It is recommended that a careful assessment should be made before releasing information for ASGS Mesh Blocks and any other very small area or population regions. While the Mesh Blocks may be available through the address coding process, there are usually only a limited number of persons or organisations in each Mesh Block. These low numbers mean there is a high likelihood that individuals or organisations would be able to be identified through the use of only a limited number of characteristics, creating substantial risk of a breach of privacy through disclosure of private information. Similar concerns apply for other very small area or population regions. If data is released for Mesh Blocks, the information provided in the remainder of this paper is particularly relevant and should be carefully considered.

It is generally recommended that data only be released where it is aggregated (i.e. summed or grouped together) for medium to large geographic regions. By aggregating data into regions the private information for an individual or organisation is combined with other private information; as more data is combined together it becomes increasingly difficult to identify the separate pieces of private information. The process of aggregating data by regions or by other classification groups (such as industry classification) is an important and fundamental confidentialisation tool that is used to protect privacy.

The region type selected for releasing data should have a large enough number of statistical units (e.g. persons or organisations) in each region to maintain confidentiality for the majority of the variables for which data is planned to be released. The size of the region must also be balanced against the regional analysis needs of the users of the data. Data confidentialisation techniques can then be used to manage the remaining instances where privacy risks exist.

Selecting a region type usually requires testing possible options to determine if any particular region type will contain large amounts of statistical information that requires further confidentialisation. The information provided below explains how to identify and manage these privacy risks.

Releasing data using geographic regions helps to manage privacy risks but does not completely resolve these issues. Geographic regions are only one set of variables in a dataset and the other characteristic variables can be used in combination with each other, or in combination with region, to identify an individual or an organisation. Therefore, each possible cell of data needs to be tested to assess the privacy risks.

A range of methods are available to identify and manage privacy risks when preparing data for release. These methods can be applied equally to data that is broken down by region or by other characteristic variables, or a combination of these.

The Confidentiality Information Series provides information on these methods. When applying these confidentialisation methods there are a few specific issues that need to be considered when the data to be released is broken down by region. These are discussed in the next section.

Other confidentialisation methods for managing privacy risks when releasing data in a geospatial format have been used by a range of organisations. These methods include:

• modelled characteristic information, which removes the risk of an individuals or organisations actual information being released, and
• data generalised to a grid system, including smoothing of data across a grid to remove extreme or unique values

This section describes privacy risks that are specific to regionalised data released from socioeconomic datasets. It presumes readers are somewhat familiar with the privacy risks and confidentialisation methods outlined in the Confidentiality Information Series.

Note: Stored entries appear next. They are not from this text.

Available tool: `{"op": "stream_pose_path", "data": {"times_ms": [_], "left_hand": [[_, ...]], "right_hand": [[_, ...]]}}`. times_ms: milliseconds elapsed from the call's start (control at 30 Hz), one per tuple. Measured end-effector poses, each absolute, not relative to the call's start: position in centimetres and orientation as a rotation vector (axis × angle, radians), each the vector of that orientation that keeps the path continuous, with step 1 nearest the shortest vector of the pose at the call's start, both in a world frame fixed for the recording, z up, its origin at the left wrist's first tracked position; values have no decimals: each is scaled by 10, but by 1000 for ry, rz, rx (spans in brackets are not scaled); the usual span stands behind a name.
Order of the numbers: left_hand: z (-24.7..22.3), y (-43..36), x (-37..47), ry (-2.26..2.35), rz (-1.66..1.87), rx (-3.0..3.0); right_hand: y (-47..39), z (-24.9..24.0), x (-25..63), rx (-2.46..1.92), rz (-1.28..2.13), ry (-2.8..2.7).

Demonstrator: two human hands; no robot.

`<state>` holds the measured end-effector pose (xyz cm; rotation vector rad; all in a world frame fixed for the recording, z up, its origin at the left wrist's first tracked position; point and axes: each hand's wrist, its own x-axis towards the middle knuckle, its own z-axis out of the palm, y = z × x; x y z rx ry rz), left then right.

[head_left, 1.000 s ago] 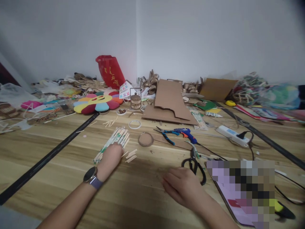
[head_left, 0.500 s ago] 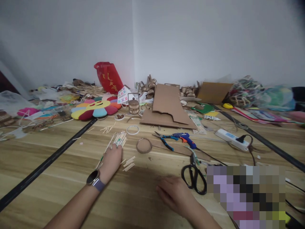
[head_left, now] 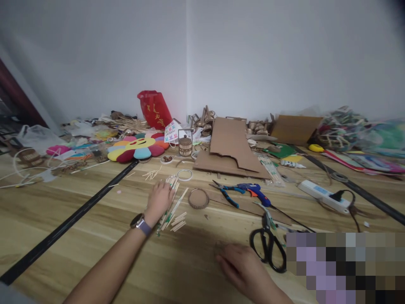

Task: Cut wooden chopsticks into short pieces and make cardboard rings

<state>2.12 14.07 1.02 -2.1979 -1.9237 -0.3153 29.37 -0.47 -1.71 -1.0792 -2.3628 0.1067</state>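
My left hand (head_left: 160, 200) is closed over a plastic packet of thin wooden sticks (head_left: 175, 207) with green print. A few short cut sticks (head_left: 179, 222) lie just right of the packet. My right hand (head_left: 238, 264) rests low over the table, its fingers loosely bent and slightly blurred, with nothing visible in them. Close to its right lie black-handled scissors (head_left: 268, 245). Between and beyond the hands is a round brown ring (head_left: 198, 198) with a ridged edge. Farther back sit a white ring (head_left: 184, 175) and more short sticks (head_left: 152, 173).
Blue-handled pliers (head_left: 228, 194), a blue glue gun (head_left: 255, 192) and its cord lie right of centre. Torn cardboard (head_left: 229, 141), a small lidded wooden bucket (head_left: 185, 147) and a flower cushion (head_left: 139, 147) stand behind. A power strip (head_left: 324, 196) is at right.
The view has shifted, so the scene sits farther right. My left hand has moved slightly away from me, and the stick packet shows more to its right. My right hand has hardly moved.
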Motion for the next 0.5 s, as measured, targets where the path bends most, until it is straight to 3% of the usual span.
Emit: {"op": "stream_pose_path", "data": {"times_ms": [233,500], "left_hand": [[20,225,-50,-2119,-316,-2034],[6,300,-41,-2106,-212,-2079]], "right_hand": [[-2,-19,294,-1075,86,-2340],[16,-65,301,-1090,-150,-2213]]}}
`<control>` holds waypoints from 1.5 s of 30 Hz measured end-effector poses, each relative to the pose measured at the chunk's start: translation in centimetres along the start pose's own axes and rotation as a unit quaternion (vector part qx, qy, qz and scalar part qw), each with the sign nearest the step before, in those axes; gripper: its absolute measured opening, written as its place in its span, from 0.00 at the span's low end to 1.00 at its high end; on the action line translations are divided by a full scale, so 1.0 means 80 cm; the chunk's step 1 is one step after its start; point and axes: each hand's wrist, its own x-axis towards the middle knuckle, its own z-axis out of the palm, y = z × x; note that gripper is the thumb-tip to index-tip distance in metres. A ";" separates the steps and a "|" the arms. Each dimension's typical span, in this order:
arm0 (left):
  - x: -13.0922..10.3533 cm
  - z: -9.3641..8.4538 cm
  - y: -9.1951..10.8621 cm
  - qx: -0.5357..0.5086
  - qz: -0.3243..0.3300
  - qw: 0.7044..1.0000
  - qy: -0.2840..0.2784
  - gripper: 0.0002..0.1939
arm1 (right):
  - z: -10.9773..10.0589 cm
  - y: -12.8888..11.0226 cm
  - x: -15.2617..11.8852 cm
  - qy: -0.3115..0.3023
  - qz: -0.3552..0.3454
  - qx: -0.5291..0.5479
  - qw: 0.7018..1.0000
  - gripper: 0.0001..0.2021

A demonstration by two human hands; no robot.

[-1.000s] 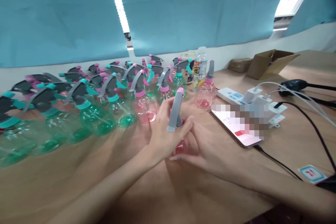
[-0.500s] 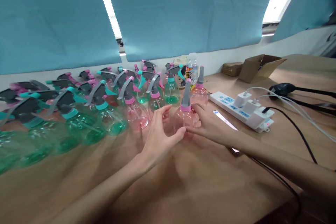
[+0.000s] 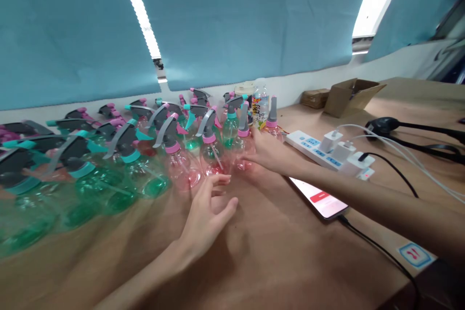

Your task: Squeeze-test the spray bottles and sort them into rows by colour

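Observation:
A clear pink spray bottle [image 3: 242,149] with a grey trigger head and pink collar stands upright at the end of a row. My right hand [image 3: 268,151] is closed against its right side, the fingertips partly hidden behind it. Lower down, my left hand [image 3: 208,215] hovers above the table with its fingers apart and nothing in them. Nearest to it are another pink spray bottle [image 3: 215,157] and a third pink one [image 3: 181,169]. Behind my right hand, one more pink bottle [image 3: 272,126] is partly covered.
Several green spray bottles [image 3: 150,177] fill the left side. To the right lie a lit phone [image 3: 323,198], a power strip [image 3: 308,147] with chargers, cables and a black strapped object [image 3: 383,128]. Farther back are an open cardboard box [image 3: 350,99] and a clear drink bottle [image 3: 260,101].
My right hand has shifted the pink spray bottle away from me, closer to the row. My left hand has drawn back from it, down and left. The phone shows more fully.

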 end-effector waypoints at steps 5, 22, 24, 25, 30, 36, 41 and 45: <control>0.005 0.002 0.004 -0.005 0.004 1.000 -0.008 0.12 | 0.006 -0.002 0.013 -0.018 0.036 -0.012 0.999 0.34; 0.025 0.024 -0.001 -0.090 -0.016 0.996 -0.023 0.14 | -0.050 0.065 -0.030 0.104 0.129 0.107 0.980 0.15; 0.029 0.026 0.003 -0.091 -0.007 0.996 -0.024 0.13 | -0.040 0.078 -0.021 0.123 0.152 0.119 0.974 0.22; 0.030 0.027 0.005 -0.091 -0.001 0.996 -0.024 0.13 | -0.035 0.083 -0.015 0.127 0.155 0.129 0.971 0.24; 0.034 0.031 0.014 -0.087 0.012 0.996 -0.020 0.13 | -0.012 0.092 0.016 0.107 0.135 0.188 0.967 0.19; 0.034 0.037 0.019 -0.098 0.019 0.995 -0.025 0.11 | -0.015 0.089 0.020 0.122 0.132 0.207 0.962 0.18; 0.034 0.031 0.023 -0.088 0.018 0.996 -0.023 0.10 | -0.051 0.068 -0.012 0.150 0.120 0.183 0.964 0.20; 0.034 0.018 0.031 -0.079 0.034 0.996 -0.010 0.12 | -0.069 0.025 -0.056 0.125 0.082 0.184 0.971 0.18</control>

Geographic differencing is the process where the same statistical data is obtained for two similarly shaped regions and the data from one region is subtracted from the other larger region – see Diagram A. By using this method, it is possible to obtain data for the area that is not common to both regions. The data obtained for this smaller area might result in a privacy breach through inadvertent disclosure of private information.

A similar but more complicated example of geographic differencing is where data for a region is formed by adding together data from smaller sub-regions – see Diagram B. In this example, data for the region 1 in the previous example can be obtained by adding together the data for the 4 subregions. The data for the small area in sub-region 5 can then be differenced by subtracting the data for Region 1 from Region 2. The same privacy risks potentially arise from this example.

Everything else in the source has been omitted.